The Canwest News Service reports that, “Canadian regulators relaxed offshore drilling regulations (in December 2009), giving the energy industry more flexibility when putting in place safeguards against oil spills.”
“Previously, companies were required to install specific kinds of equipment, such as safety valves and blowout preventers. The old regulations outlined everything from how companies should cement the casing on an oil well, to how they should conduct pressure tests.”
“Under the new regulations, well operators must set environmental-protection goals, list the equipment they will use to achieve those goals and disclose their plans for inspecting, testing and maintaining such gear. However, they are not required to install any specific equipment.”
The same type of deregulation of safeguards has happened in the United States. “In a recent investigation, the Wall Street Journal found that the U.S. Minerals Management Service (MMS), which regulates offshore drilling south of the border, has been gradually shifting safety responsibility to the oil industry.”
That said, even in the U.S., “drilling regulations enforced by the MMS lay out detailed requirements for what equipment operators must use.”
So why not this same requirement in Canada?
According to the news report, “The federal government conducted more than three years of stakeholder consultations into the regulatory changes, beginning in 2005. According to government documents, regulators had been receiving a growing number of requests from companies to use technologies or processes not included in the regulations, creating ‘increased administrative challenges and costs.'”

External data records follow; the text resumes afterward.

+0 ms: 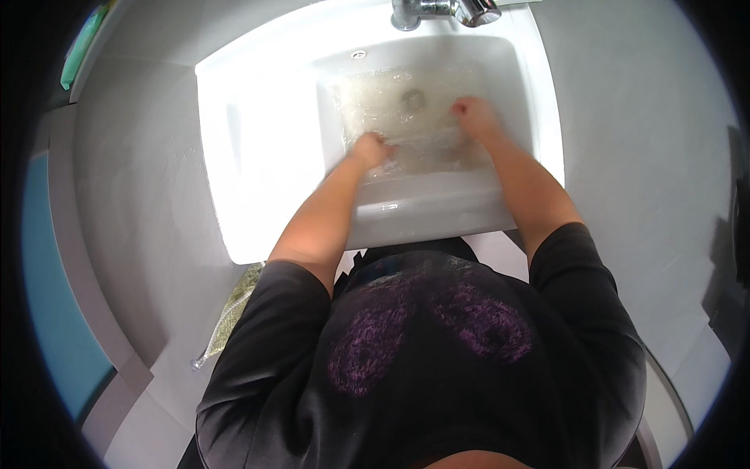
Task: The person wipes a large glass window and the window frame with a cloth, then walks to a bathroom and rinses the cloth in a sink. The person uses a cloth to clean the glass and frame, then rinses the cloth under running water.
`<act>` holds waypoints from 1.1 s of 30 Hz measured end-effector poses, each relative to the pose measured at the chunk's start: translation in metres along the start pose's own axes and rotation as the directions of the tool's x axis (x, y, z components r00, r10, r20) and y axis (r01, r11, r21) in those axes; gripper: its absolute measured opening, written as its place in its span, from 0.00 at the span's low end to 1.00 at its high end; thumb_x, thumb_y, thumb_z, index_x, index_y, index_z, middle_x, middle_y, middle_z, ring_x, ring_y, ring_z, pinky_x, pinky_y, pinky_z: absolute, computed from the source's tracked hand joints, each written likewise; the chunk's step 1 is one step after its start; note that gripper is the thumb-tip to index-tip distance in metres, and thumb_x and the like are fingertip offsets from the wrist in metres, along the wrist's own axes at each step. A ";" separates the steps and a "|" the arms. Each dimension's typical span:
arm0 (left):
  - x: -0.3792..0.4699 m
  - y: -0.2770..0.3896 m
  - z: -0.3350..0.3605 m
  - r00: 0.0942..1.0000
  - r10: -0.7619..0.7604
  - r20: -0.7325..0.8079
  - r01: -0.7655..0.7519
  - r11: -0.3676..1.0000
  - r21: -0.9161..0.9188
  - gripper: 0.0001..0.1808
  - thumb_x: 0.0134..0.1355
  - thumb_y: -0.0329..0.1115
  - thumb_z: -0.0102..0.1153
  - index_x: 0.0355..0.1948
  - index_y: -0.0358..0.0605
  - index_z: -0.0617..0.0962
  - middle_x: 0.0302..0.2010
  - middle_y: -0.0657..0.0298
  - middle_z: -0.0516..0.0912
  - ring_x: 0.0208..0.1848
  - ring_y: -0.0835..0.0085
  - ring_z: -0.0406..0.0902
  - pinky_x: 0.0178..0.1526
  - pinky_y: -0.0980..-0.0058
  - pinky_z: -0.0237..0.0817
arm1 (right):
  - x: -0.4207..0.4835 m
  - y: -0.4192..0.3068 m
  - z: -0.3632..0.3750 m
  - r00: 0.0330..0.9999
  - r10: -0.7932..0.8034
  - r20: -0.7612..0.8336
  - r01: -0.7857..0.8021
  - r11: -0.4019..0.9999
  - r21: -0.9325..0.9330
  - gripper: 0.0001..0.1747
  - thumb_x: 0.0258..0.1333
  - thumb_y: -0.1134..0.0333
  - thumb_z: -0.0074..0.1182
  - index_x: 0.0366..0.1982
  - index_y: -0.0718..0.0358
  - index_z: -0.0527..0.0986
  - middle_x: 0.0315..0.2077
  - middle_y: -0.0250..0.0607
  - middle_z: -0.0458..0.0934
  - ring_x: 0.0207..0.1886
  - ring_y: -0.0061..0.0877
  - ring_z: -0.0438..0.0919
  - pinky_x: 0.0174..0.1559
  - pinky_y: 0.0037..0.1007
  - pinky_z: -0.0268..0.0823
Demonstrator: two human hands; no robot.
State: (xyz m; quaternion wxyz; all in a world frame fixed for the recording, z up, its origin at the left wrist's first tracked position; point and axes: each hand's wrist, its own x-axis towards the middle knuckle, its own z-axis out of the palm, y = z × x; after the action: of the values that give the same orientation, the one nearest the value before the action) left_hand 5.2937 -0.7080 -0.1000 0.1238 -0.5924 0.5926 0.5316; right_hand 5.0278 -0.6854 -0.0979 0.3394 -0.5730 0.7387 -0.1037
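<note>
Before me is a white washbasin [433, 214] with cloudy, rippling water [404, 126] in its bowl. My left hand [373, 151] is at the left side of the water, fingers partly in it and pointing right. On the right, my right hand [476, 117] is curled at the water's surface, slightly blurred. Something pale and translucent seems to stretch beneath the surface between the hands; whether it is an object or only ripples I cannot tell. The round drain [413, 99] shows through the water between and beyond my hands.
A chrome faucet [433, 9] stands at the basin's far edge, above an overflow hole [358, 54]. The basin's broad white ledge [263, 146] extends left. Grey walls flank it. A green packet [82, 53] lies on a shelf at the upper left. A whitish hose [225, 316] hangs below the ledge.
</note>
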 end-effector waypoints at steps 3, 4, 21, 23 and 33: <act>0.000 -0.007 -0.003 0.957 0.083 -0.279 -0.101 0.994 -0.051 0.23 0.51 0.39 0.64 0.48 0.42 0.75 0.39 0.55 0.81 0.40 0.67 0.77 0.45 0.72 0.67 | 0.005 0.002 0.003 0.980 0.087 -0.177 -0.114 0.982 -0.150 0.16 0.51 0.57 0.54 0.32 0.63 0.77 0.29 0.47 0.80 0.33 0.38 0.79 0.39 0.37 0.69; -0.001 -0.006 -0.002 0.929 0.108 -0.354 -0.125 0.992 -0.026 0.23 0.52 0.36 0.63 0.49 0.41 0.75 0.40 0.55 0.81 0.39 0.69 0.77 0.42 0.73 0.68 | 0.005 -0.003 0.011 0.977 0.050 -0.208 -0.094 0.973 -0.211 0.16 0.52 0.56 0.54 0.33 0.63 0.76 0.29 0.45 0.80 0.31 0.37 0.79 0.37 0.36 0.69; -0.024 0.040 -0.006 0.991 -0.030 0.127 0.128 0.403 -0.906 0.23 0.63 0.46 0.49 0.53 0.42 0.70 0.43 0.57 0.78 0.38 0.66 0.76 0.39 0.70 0.69 | -0.027 -0.080 0.019 0.997 -0.054 0.050 0.066 0.958 -0.278 0.12 0.52 0.59 0.49 0.35 0.54 0.79 0.38 0.43 0.79 0.42 0.35 0.77 0.44 0.38 0.68; -0.025 0.035 -0.009 0.997 -0.035 0.068 0.074 0.655 -0.752 0.23 0.60 0.42 0.53 0.52 0.40 0.72 0.40 0.58 0.80 0.34 0.70 0.77 0.36 0.75 0.69 | -0.012 -0.045 0.009 0.979 -0.172 0.108 0.202 0.795 -0.572 0.13 0.51 0.58 0.52 0.33 0.57 0.79 0.38 0.43 0.80 0.40 0.34 0.78 0.41 0.37 0.69; 0.013 -0.004 -0.002 0.945 -0.019 -0.327 0.000 0.998 -0.059 0.09 0.48 0.37 0.65 0.30 0.46 0.83 0.32 0.59 0.83 0.32 0.71 0.79 0.40 0.73 0.69 | 0.018 -0.009 0.037 0.906 0.382 0.185 -0.424 0.819 0.386 0.19 0.51 0.50 0.53 0.30 0.60 0.78 0.31 0.42 0.79 0.32 0.33 0.78 0.35 0.35 0.70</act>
State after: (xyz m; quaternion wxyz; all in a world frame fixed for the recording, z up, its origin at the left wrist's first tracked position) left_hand 5.2947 -0.7155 -0.1112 0.0090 -0.6786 0.5862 0.4425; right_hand 5.0558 -0.6957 -0.1276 0.5045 -0.3220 0.7857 -0.1565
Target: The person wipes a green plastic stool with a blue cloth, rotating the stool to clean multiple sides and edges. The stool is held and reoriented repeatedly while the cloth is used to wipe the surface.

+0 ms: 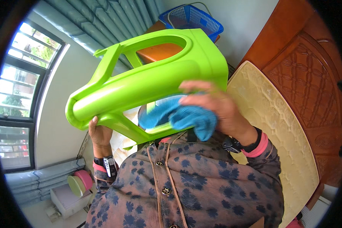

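Observation:
A bright green molded plastic frame (136, 82), with oval and angular openings, is tilted in front of my chest. My left hand (100, 132) grips its lower left edge, the thumb showing on the near side. A blue cloth (193, 121) hangs from my right hand (216, 105), which is blurred and lies against or just over the frame's lower right part. Part of the cloth lies across the lower opening. I cannot tell whether the right fingertips touch the plastic. Both wrists bear a strapped device over pink cuffs.
A blue plastic basket (192, 18) stands on a wooden surface behind the frame. On the right, a yellowish mattress (269, 122) lies beside a carved wooden panel (305, 74). Windows and blue curtains are at left. Pink and green basins (77, 183) rest on a box at lower left.

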A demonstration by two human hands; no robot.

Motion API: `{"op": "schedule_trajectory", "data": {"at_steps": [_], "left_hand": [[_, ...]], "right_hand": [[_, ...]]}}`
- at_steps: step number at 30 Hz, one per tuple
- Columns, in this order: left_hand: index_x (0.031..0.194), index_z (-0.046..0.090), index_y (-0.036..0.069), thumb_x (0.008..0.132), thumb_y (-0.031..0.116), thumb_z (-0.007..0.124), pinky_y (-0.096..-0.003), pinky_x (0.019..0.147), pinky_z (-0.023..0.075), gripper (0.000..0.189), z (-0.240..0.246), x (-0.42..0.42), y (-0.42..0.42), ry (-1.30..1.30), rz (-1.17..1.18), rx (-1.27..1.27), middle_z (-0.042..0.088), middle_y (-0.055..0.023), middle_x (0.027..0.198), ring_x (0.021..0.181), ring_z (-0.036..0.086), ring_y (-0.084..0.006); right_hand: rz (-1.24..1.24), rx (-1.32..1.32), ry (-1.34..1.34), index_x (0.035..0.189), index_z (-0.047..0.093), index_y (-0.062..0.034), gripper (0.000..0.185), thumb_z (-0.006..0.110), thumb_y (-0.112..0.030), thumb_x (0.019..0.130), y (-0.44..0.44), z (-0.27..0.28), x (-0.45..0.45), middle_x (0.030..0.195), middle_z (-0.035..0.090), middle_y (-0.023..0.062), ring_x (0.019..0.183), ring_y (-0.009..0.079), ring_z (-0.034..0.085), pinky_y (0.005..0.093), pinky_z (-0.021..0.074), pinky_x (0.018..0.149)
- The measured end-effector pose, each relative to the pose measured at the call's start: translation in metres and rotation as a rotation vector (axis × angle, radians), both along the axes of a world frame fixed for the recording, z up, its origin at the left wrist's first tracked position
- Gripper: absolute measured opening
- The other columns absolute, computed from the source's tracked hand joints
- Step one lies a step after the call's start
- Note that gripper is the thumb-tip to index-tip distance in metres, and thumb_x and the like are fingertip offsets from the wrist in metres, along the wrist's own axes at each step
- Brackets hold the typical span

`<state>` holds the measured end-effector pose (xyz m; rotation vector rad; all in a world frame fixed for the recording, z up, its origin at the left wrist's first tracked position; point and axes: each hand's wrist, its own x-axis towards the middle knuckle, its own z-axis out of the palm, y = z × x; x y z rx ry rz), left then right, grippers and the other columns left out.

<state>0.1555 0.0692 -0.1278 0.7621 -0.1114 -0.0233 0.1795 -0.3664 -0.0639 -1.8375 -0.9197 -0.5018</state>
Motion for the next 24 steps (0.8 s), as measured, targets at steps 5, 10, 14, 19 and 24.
{"op": "schedule_trajectory", "data": {"at_steps": [5,10,14,19,24], "left_hand": [[0.151,0.046,0.005,0.099,0.021,0.057,-0.0567,0.12,0.0333,0.056,-0.002,0.002,0.006,-0.005,0.039,-0.021,0.051,-0.0147,0.153,0.141,0.047,-0.035],[0.15,0.046,0.004,0.099,0.022,0.06,-0.0524,0.118,0.0373,0.056,0.004,-0.001,0.004,0.067,0.064,0.013,0.054,-0.0138,0.149,0.139,0.049,-0.0322],[0.15,0.046,0.004,0.1,0.024,0.06,-0.0506,0.117,0.0394,0.055,0.008,-0.003,0.0,0.109,0.108,0.022,0.055,-0.0134,0.148,0.138,0.051,-0.0308],[0.15,0.045,0.005,0.104,0.026,0.056,-0.0501,0.116,0.0427,0.052,0.009,-0.003,-0.005,0.141,0.105,0.018,0.054,-0.0131,0.15,0.137,0.053,-0.0297],[0.151,0.045,0.006,0.107,0.03,0.051,-0.0496,0.11,0.0492,0.051,0.013,-0.008,-0.006,0.083,0.046,0.087,0.054,-0.0129,0.15,0.135,0.056,-0.03]], "right_hand": [[-0.296,-0.356,-0.256,0.109,0.075,-0.0222,0.03,0.075,-0.02,0.079,-0.004,-0.01,0.013,0.116,0.064,0.0035,0.106,0.0254,0.062,0.039,0.0501,0.089],[-0.135,-0.456,-0.079,0.093,0.077,-0.0192,0.015,0.071,-0.016,0.079,-0.029,-0.069,-0.022,0.107,0.066,0.0032,0.105,0.0247,0.063,0.0381,0.0509,0.088],[-0.165,-0.242,0.381,0.101,0.077,-0.0136,0.023,0.073,-0.004,0.08,-0.071,-0.052,-0.026,0.106,0.067,0.0069,0.106,0.0275,0.066,0.0378,0.0531,0.09],[-0.546,0.306,0.06,0.123,0.067,-0.0047,0.036,0.072,-0.007,0.088,-0.08,-0.031,0.025,0.121,0.065,0.0133,0.115,0.0296,0.063,0.0382,0.0485,0.101],[-0.423,0.376,0.421,0.142,0.055,0.0003,0.051,0.052,-0.038,0.108,-0.04,-0.125,0.024,0.136,0.063,0.0151,0.121,0.0267,0.061,0.0374,0.046,0.102]]}}
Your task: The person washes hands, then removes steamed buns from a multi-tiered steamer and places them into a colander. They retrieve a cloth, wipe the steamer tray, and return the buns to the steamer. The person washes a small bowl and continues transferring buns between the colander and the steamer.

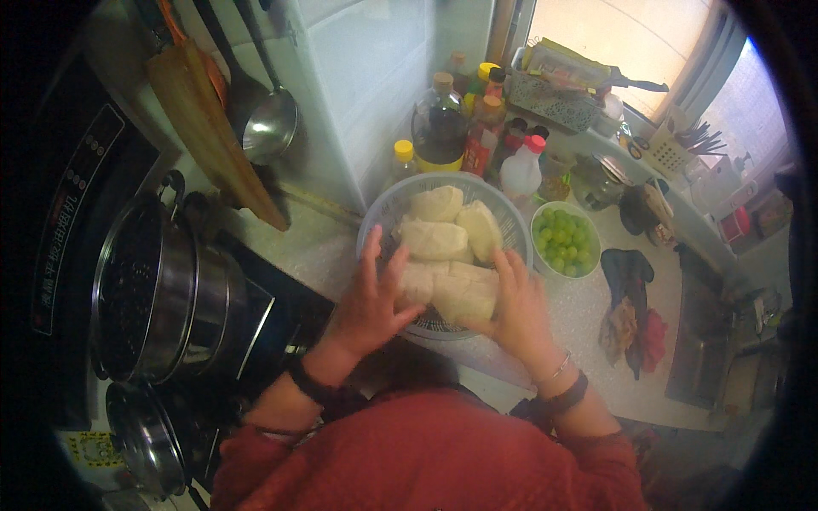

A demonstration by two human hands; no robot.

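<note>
A grey plastic colander [521, 223] stands on the counter in front of me, with several pale, thick pieces that look like steamed buns [434, 241] in it. My left hand [377, 294] is over its near left side, fingers spread and nothing seen in its grasp. The left thumb points toward the nearest bun [465, 294]. At that bun's right end is my right hand [521, 300], its fingers and thumb bent around the side. Whether it grips the bun or only rests against it is unclear.
Right of the colander sits a white bowl [534, 252] of green grapes. Sauce bottles [441, 121] crowd behind. On the left are a steel steamer pot [172, 294] and a lidded pan [144, 434]. A cutting board [204, 128] and a ladle [271, 124] hang above. Dark cloths [627, 274] lie by the sink [700, 345].
</note>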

Hopefully today’s meeting of the House of Commons Natural Resources committee will get to the bottom of this and press for a reversal of this deregulation on current operations.
There are currently three oil rigs off the coast of Newfoundland (the Hibernia, Terra Nova and White Rose platforms). On Sunday Chevron started drilling for oil 2.5 kilometres underwater northeast of Newfoundland in an area known as the Orphan Basin.
ExxonMobil is the majority owner of the offshore Sable natural gas project located near Sable Island, Nova Scotia.
Additionally, we are calling for a moratorium on all new exploration for fossil fuel resources in the Arctic region.